» What is expected
Print the data below exactly, but only the lines from the one containing "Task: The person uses" down to the one containing "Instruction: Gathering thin", inclusive.

Records excerpted from a collection:
- Opening Delimiter -

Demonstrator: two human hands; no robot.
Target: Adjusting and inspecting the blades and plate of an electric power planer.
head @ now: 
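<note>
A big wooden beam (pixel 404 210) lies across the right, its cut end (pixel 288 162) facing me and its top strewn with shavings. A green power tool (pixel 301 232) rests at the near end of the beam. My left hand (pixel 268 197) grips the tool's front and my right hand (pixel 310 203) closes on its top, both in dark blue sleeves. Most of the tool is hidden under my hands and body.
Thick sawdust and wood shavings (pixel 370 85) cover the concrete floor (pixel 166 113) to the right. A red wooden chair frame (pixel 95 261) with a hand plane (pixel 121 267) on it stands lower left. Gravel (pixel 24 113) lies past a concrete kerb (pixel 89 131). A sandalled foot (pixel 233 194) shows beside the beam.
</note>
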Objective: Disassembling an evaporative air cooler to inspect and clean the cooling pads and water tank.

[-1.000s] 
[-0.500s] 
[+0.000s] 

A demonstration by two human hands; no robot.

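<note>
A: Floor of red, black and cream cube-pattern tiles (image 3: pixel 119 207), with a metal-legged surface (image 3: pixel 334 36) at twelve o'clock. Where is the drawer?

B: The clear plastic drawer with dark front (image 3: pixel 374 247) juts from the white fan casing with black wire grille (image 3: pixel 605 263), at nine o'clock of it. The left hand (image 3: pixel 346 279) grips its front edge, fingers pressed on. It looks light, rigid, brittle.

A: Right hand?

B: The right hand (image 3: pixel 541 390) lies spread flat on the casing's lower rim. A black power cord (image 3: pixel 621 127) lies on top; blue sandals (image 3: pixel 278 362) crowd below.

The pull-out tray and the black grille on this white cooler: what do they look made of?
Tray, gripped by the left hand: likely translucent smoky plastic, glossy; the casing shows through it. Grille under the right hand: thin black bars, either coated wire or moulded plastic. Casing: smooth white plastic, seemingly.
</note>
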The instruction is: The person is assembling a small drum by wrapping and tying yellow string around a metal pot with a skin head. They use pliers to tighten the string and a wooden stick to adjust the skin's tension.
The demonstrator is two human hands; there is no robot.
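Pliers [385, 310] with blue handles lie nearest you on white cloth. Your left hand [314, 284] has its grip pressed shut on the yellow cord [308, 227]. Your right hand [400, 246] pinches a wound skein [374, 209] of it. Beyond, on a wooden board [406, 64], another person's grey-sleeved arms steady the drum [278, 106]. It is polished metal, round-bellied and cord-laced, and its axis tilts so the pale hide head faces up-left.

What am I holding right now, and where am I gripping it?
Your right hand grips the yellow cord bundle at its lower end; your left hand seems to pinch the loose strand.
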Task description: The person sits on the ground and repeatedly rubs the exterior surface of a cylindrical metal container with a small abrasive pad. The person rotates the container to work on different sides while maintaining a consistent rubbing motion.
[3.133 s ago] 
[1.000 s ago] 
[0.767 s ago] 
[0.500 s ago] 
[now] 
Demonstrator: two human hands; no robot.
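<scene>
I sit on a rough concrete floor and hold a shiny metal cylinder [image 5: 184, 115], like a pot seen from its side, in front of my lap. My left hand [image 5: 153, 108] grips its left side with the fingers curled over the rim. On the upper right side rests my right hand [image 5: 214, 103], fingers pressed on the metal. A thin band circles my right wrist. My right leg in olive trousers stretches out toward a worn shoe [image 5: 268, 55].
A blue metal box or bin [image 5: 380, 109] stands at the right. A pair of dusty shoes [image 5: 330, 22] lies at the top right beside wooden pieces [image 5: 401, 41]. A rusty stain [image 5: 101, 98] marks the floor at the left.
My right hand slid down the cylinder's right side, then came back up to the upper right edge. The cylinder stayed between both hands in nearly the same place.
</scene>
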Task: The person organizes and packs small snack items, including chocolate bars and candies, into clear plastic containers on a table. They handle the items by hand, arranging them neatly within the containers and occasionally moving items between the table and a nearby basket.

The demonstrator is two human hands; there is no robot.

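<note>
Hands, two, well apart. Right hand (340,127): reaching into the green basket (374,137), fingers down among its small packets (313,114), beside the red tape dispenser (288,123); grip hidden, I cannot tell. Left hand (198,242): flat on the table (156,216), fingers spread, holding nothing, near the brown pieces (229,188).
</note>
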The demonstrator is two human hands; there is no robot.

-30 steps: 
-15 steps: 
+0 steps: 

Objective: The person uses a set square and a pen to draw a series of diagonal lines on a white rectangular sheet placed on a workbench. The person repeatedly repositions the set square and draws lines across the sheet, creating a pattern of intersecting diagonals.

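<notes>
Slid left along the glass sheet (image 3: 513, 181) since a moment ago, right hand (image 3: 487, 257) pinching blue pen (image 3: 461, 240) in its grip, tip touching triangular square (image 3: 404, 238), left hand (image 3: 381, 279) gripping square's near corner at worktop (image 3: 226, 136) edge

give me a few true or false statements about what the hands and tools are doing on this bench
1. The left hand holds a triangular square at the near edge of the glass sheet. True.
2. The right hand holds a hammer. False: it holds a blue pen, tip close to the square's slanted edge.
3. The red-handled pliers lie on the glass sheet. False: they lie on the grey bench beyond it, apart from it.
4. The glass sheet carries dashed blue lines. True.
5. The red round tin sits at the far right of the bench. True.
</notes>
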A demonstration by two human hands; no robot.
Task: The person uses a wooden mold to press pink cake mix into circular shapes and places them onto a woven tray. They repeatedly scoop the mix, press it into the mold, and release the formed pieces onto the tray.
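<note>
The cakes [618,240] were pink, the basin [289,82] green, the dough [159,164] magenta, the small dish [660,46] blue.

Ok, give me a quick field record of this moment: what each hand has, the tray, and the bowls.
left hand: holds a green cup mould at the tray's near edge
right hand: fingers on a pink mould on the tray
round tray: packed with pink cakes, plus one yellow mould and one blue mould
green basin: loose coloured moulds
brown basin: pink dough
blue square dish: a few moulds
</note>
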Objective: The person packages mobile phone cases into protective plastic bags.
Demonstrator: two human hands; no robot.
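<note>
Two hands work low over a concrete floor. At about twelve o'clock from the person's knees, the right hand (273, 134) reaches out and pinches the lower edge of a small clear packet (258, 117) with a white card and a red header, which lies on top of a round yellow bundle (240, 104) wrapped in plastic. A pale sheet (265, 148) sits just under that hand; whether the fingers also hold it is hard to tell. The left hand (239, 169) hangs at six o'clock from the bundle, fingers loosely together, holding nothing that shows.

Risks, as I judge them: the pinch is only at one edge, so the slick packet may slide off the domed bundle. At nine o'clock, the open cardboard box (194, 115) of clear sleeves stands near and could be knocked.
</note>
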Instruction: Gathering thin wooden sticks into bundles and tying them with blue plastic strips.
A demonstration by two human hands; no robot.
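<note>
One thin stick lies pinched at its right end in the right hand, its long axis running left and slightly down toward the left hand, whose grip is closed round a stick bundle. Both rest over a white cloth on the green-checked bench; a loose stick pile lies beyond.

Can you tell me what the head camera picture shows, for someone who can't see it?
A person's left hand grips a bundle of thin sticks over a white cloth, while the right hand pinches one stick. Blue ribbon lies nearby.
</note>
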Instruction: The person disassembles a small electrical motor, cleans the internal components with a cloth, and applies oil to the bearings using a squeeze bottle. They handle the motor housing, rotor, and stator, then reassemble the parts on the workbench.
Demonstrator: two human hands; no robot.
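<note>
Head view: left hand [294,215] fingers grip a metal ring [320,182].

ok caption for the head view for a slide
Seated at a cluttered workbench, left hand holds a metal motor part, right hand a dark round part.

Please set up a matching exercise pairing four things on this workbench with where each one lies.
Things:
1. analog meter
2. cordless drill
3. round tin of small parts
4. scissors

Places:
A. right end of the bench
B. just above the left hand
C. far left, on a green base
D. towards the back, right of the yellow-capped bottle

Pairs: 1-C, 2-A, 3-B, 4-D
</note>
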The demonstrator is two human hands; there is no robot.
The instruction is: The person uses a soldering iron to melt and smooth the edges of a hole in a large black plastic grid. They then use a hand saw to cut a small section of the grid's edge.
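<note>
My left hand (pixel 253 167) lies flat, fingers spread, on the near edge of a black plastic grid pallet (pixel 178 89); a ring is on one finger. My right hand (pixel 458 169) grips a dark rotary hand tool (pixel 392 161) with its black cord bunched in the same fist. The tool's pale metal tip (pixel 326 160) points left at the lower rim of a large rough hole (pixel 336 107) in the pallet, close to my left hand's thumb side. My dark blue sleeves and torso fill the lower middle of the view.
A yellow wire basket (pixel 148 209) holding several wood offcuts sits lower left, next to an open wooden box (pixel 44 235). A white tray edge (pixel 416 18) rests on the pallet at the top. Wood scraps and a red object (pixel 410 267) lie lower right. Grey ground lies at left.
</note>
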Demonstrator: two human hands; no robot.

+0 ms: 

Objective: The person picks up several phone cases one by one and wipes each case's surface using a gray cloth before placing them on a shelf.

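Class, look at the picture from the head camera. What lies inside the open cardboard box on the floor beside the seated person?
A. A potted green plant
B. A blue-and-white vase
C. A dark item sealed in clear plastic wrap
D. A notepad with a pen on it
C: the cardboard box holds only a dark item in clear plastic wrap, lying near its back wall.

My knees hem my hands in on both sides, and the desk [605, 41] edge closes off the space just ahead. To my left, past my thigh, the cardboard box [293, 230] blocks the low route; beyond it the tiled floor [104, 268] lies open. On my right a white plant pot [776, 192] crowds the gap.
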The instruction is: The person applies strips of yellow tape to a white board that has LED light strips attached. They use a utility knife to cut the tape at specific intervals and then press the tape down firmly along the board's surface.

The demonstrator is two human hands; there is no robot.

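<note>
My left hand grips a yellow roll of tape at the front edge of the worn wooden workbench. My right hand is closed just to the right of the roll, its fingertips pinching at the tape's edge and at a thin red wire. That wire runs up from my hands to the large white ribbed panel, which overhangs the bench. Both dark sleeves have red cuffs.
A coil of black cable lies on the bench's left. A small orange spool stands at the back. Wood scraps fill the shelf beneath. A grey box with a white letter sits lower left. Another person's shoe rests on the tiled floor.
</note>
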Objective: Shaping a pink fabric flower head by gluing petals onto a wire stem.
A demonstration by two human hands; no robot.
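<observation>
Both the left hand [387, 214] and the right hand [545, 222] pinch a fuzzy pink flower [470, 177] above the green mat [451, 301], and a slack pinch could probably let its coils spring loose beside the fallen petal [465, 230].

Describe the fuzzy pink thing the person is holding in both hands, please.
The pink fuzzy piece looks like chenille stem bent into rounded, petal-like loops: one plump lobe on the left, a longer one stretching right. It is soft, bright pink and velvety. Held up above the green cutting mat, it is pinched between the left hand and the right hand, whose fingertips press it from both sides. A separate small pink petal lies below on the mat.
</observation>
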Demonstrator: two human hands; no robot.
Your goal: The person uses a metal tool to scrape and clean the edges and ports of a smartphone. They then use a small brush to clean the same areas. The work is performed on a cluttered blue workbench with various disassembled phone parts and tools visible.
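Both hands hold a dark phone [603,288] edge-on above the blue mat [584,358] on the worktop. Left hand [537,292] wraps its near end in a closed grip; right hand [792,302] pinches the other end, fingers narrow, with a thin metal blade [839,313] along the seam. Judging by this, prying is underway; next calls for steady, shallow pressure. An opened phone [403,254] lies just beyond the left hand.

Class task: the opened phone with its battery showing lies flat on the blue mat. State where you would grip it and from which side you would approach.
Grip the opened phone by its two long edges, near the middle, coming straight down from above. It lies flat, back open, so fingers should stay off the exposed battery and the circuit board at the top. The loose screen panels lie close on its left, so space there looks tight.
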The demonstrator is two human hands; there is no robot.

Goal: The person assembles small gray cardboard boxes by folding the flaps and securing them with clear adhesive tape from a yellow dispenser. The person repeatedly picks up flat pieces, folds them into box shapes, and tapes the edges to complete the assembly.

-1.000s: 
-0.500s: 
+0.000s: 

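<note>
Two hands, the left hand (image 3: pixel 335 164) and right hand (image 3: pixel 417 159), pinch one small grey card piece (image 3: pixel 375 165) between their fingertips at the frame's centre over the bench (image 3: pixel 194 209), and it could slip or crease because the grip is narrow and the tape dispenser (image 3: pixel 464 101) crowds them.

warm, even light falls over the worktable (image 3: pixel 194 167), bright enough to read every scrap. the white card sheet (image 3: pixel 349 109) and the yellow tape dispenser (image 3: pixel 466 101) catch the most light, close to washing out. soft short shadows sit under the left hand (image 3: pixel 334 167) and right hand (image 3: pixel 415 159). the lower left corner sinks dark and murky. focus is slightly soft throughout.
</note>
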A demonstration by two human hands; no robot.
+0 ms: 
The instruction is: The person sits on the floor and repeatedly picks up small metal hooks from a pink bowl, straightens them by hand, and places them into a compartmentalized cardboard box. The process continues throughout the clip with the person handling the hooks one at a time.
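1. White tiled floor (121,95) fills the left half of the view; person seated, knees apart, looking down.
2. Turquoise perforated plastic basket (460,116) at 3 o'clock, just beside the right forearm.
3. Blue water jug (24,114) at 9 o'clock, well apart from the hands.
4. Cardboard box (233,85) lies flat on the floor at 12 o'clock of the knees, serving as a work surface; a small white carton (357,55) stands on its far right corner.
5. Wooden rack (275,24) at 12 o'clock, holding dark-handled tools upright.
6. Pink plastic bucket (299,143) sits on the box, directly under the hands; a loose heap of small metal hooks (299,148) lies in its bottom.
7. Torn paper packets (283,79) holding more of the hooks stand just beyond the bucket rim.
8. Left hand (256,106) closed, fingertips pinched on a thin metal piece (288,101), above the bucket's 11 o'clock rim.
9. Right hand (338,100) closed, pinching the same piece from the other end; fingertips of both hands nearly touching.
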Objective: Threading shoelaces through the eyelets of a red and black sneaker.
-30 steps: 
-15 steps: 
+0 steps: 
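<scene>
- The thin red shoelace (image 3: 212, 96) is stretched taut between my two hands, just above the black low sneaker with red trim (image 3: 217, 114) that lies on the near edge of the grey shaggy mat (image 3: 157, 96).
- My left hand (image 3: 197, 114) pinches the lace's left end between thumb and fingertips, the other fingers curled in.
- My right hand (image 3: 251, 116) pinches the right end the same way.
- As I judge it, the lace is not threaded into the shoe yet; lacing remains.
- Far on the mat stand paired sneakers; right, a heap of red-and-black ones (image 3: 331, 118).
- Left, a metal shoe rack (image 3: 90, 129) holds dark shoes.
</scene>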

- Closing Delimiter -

» Result of this task
Task: The person uses a wooden mold to press pink cake mix into circular shapes and places them onto a woven tray. They repeatedly scoop the mix, press it into the mold, and release the formed pieces onto the tray.
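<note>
The cakes [618,240] were pink, the basin [289,82] green, the dough [159,164] magenta, the small dish [660,46] blue.

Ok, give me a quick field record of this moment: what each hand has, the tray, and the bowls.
left hand: holds a green cup mould at the tray's near edge
right hand: fingers on a pink mould on the tray
round tray: packed with pink cakes, plus one yellow mould and one blue mould
green basin: loose coloured moulds
brown basin: pink dough
blue square dish: a few moulds
</note>
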Objective: The person packages mobile phone cases into protective plastic bags.
Demonstrator: two human hands; no robot.
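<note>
Two hands work low over a concrete floor. At about twelve o'clock from the person's knees, the right hand (273, 134) reaches out and pinches the lower edge of a small clear packet (258, 117) with a white card and a red header, which lies on top of a round yellow bundle (240, 104) wrapped in plastic. A pale sheet (265, 148) sits just under that hand; whether the fingers also hold it is hard to tell. The left hand (239, 169) hangs at six o'clock from the bundle, fingers loosely together, holding nothing that shows.

Risks, as I judge them: the pinch is only at one edge, so the slick packet may slide off the domed bundle. At nine o'clock, the open cardboard box (194, 115) of clear sleeves stands near and could be knocked.
</note>
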Instruction: Gathering thin wooden sticks into bundles and tying them with blue plastic strips.

The exercise has been answered, and the work is done.